YOUR TASK:
The answer is a stretch of the material below, returned exactly: the line containing "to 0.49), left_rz", the line containing "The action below", and all lines between.

SOURCE MATERIAL:

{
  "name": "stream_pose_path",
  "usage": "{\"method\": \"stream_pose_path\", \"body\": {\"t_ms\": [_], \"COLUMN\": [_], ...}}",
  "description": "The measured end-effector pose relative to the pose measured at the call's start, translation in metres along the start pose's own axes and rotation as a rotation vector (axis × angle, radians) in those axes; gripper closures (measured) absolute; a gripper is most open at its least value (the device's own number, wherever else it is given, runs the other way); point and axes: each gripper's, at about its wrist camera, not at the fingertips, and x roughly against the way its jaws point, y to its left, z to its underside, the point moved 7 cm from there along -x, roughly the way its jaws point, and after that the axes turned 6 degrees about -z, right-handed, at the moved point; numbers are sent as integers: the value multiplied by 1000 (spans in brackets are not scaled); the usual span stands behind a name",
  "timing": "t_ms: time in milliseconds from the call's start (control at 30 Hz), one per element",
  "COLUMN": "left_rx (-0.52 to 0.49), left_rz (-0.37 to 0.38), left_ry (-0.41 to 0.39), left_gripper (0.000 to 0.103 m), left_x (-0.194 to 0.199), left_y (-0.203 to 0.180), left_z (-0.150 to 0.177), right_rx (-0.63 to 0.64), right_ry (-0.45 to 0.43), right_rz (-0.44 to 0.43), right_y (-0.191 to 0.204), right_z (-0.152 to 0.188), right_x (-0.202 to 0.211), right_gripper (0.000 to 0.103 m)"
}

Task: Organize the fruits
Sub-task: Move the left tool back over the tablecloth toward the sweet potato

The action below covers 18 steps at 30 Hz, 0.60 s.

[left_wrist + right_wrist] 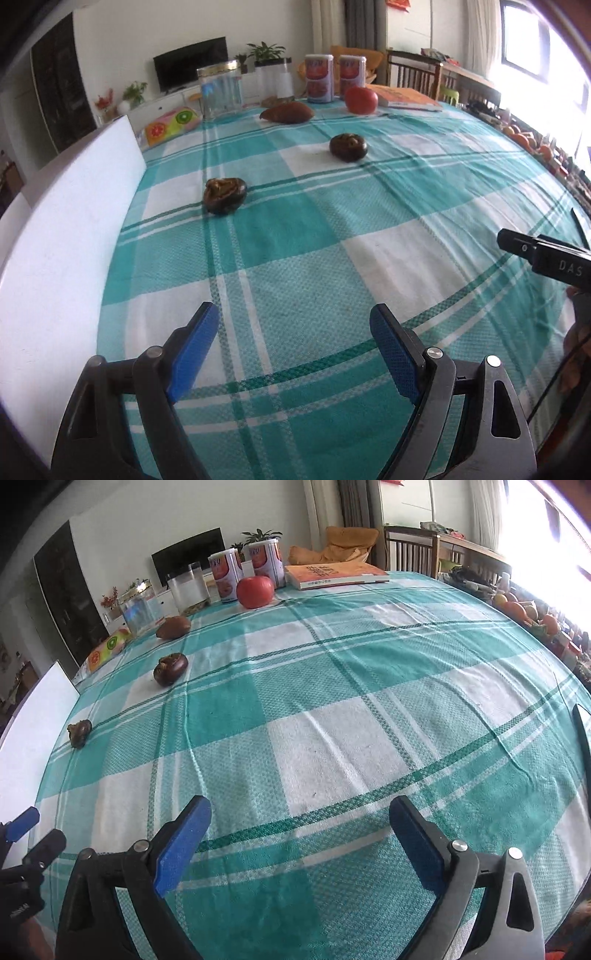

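Note:
Two dark brown wrinkled fruits lie on the teal checked tablecloth: the near one (224, 195) (79, 732) and the far one (348, 147) (170, 669). A brown pointed fruit (287, 112) (173, 627) and a red tomato (361, 99) (255, 592) lie farther back. My left gripper (293, 347) is open and empty, well short of the near fruit. My right gripper (300, 834) is open and empty over bare cloth, far from all fruit. Part of the right gripper (546, 258) shows at the left view's right edge.
A white board (62, 229) stands along the table's left edge. At the back stand two red cans (334, 75), clear jars (221, 88), an orange book (406, 98) and a fruit-print packet (170, 125). Oranges (517, 609) lie off the table's right side.

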Motion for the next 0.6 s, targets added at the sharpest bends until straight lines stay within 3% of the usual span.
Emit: {"method": "stream_pose_path", "body": {"t_ms": [233, 600], "left_rx": [74, 72], "left_rz": [34, 24], "left_ry": [58, 67], "left_gripper": [15, 9], "left_x": [-13, -15], "left_y": [9, 9], "left_z": [4, 5], "right_rx": [35, 67], "right_ry": [25, 46], "right_rz": [19, 50], "right_y": [3, 5], "right_z": [2, 6], "right_x": [-6, -9], "right_gripper": [0, 0]}}
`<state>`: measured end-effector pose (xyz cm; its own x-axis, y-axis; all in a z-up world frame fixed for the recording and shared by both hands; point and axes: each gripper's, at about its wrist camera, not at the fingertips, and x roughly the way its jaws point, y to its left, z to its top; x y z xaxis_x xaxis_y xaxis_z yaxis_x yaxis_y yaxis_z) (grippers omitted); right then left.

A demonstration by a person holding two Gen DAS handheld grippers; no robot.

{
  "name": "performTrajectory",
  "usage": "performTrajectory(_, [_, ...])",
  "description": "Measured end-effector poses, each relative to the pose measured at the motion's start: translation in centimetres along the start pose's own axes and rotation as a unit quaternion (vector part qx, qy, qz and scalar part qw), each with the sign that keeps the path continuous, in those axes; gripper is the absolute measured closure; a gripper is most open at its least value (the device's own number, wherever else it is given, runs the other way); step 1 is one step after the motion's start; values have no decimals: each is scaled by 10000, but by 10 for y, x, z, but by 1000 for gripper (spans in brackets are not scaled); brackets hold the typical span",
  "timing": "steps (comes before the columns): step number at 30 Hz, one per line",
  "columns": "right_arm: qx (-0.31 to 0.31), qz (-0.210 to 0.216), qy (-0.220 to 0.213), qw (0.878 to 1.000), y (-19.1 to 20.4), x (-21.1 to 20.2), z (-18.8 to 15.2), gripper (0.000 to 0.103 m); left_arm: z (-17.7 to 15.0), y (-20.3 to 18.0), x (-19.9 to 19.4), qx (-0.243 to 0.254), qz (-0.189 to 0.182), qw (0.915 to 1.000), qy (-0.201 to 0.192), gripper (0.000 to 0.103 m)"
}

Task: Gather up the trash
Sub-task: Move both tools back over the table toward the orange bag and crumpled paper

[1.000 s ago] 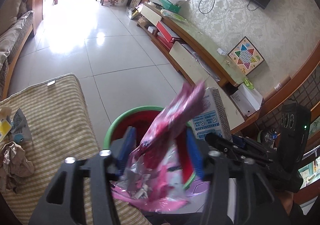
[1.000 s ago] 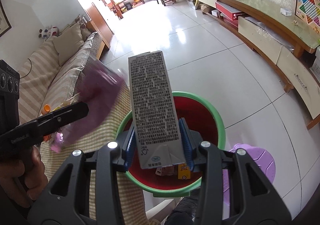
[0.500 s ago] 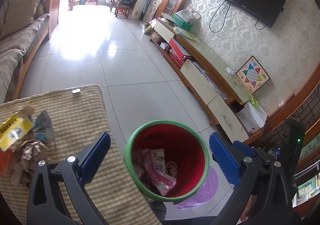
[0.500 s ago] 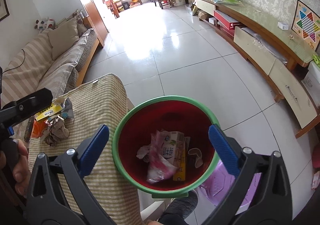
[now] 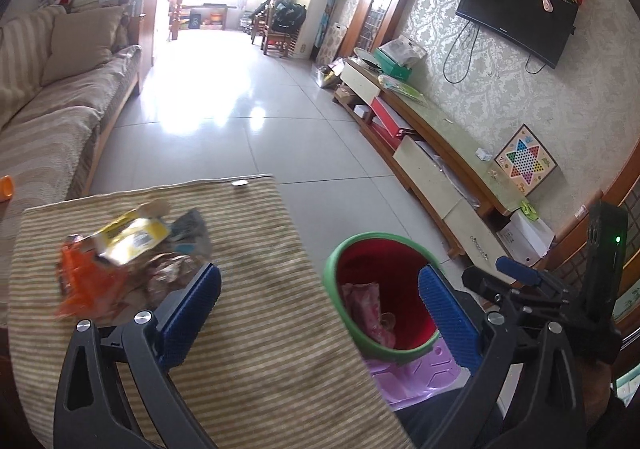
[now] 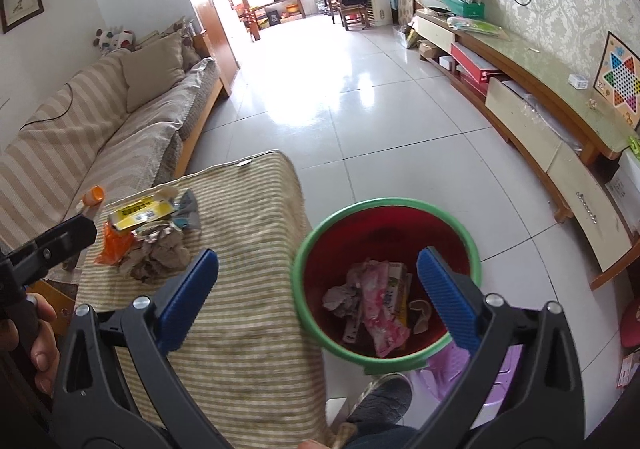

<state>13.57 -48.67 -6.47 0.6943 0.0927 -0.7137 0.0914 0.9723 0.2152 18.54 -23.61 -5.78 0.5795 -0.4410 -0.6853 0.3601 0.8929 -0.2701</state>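
Looking across the striped beige-and-green cloth-covered table point(image 6: 256, 313), you are facing the round red bin with the green rim point(image 6: 386, 281) that is standing just off the table's right edge, already holding a pink wrapper point(image 6: 382, 313), a carton and some crumpled scraps. The remaining trash pile point(image 6: 148, 237) is lying on the far left part of the cloth, well apart from the bin: a flattened yellow carton point(image 6: 142, 212) with its long axis running roughly left to right, resting over an orange plastic wrapper point(image 6: 116, 245), a grey foil pouch point(image 6: 188, 215) and a wad of crumpled brown paper point(image 6: 160, 253). Your left gripper point(image 5: 316, 305) is hovering with both blue pads spread wide and carrying nothing, and its left pad is sitting just beside the pile, so by my reading it is the nearer tool for the next pick. Your right gripper point(image 6: 320, 291) is likewise gaping wide and empty, framing the bin, with the pile lying off to its left and further away.
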Motion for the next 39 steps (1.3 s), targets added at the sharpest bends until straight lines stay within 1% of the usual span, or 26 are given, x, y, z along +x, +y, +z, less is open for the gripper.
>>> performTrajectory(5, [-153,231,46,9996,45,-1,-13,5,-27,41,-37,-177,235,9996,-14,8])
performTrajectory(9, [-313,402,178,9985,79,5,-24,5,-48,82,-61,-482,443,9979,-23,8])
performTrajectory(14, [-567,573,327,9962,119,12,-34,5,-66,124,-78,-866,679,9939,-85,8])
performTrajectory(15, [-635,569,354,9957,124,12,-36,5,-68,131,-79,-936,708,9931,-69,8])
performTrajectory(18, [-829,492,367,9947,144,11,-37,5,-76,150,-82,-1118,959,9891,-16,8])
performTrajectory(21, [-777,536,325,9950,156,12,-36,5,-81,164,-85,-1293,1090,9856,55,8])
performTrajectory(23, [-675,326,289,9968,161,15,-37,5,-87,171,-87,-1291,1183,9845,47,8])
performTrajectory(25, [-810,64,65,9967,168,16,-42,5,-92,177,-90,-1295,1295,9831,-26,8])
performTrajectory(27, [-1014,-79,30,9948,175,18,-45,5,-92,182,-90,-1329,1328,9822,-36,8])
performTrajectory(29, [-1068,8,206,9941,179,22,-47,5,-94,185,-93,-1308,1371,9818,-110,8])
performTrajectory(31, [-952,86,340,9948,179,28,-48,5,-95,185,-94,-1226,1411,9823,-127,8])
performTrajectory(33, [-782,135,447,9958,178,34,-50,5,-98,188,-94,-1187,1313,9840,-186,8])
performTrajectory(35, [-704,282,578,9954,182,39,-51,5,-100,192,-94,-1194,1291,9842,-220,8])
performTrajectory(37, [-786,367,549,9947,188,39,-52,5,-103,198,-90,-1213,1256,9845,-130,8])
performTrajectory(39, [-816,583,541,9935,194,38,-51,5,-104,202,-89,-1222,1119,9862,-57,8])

ANSWER BOX:
  "COLUMN": "left_rx (-0.52 to 0.49), left_rz (-0.37 to 0.38), left_ry (-0.41 to 0.39), left_gripper (0.000 to 0.103 m), left_x (-0.194 to 0.199), left_y (-0.203 to 0.180), left_z (-0.150 to 0.177), right_rx (-0.63 to 0.64), right_ry (-0.45 to 0.43), right_rz (-0.44 to 0.43), right_y (-0.191 to 0.204), right_z (-0.152 to 0.188), right_x (-0.202 to 0.211), right_gripper (0.000 to 0.103 m)"
}

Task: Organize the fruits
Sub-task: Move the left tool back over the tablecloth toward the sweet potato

The action below covers 18 steps at 30 Hz, 0.60 s.

The output contains the complete answer to the exercise.